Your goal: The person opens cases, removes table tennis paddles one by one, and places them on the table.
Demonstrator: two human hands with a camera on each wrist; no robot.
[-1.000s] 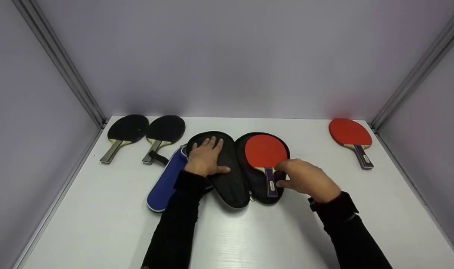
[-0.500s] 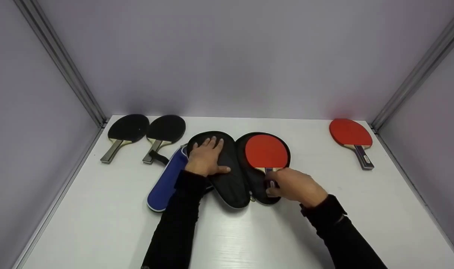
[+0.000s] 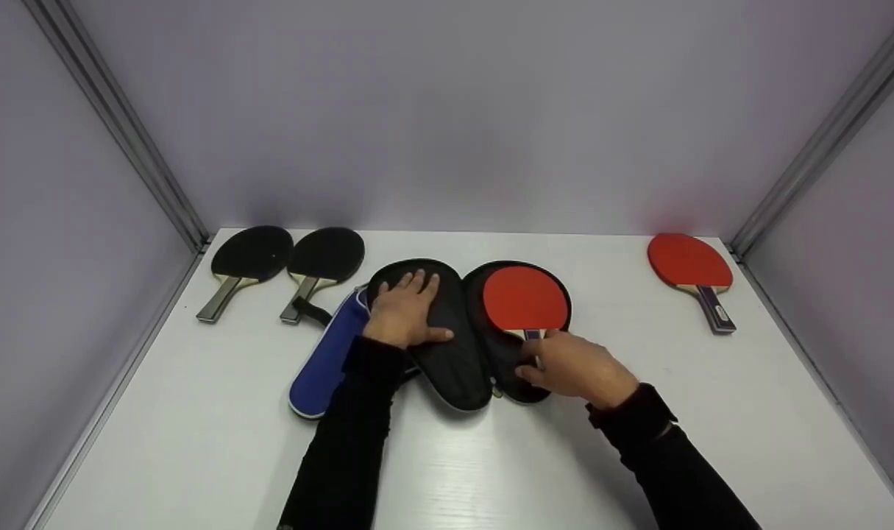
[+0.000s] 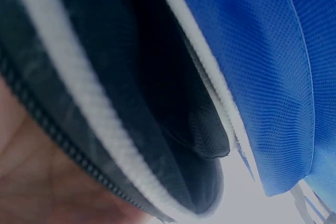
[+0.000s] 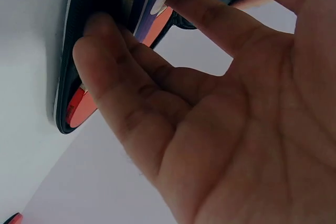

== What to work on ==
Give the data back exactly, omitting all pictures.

== Result of the exercise ==
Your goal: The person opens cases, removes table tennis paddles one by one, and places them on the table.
Demonstrator: two human hands with a camera on each wrist; no robot.
[-1.000s] 
[-0.500s] 
[+0.000s] 
[+0.000s] 
[+0.000s] 

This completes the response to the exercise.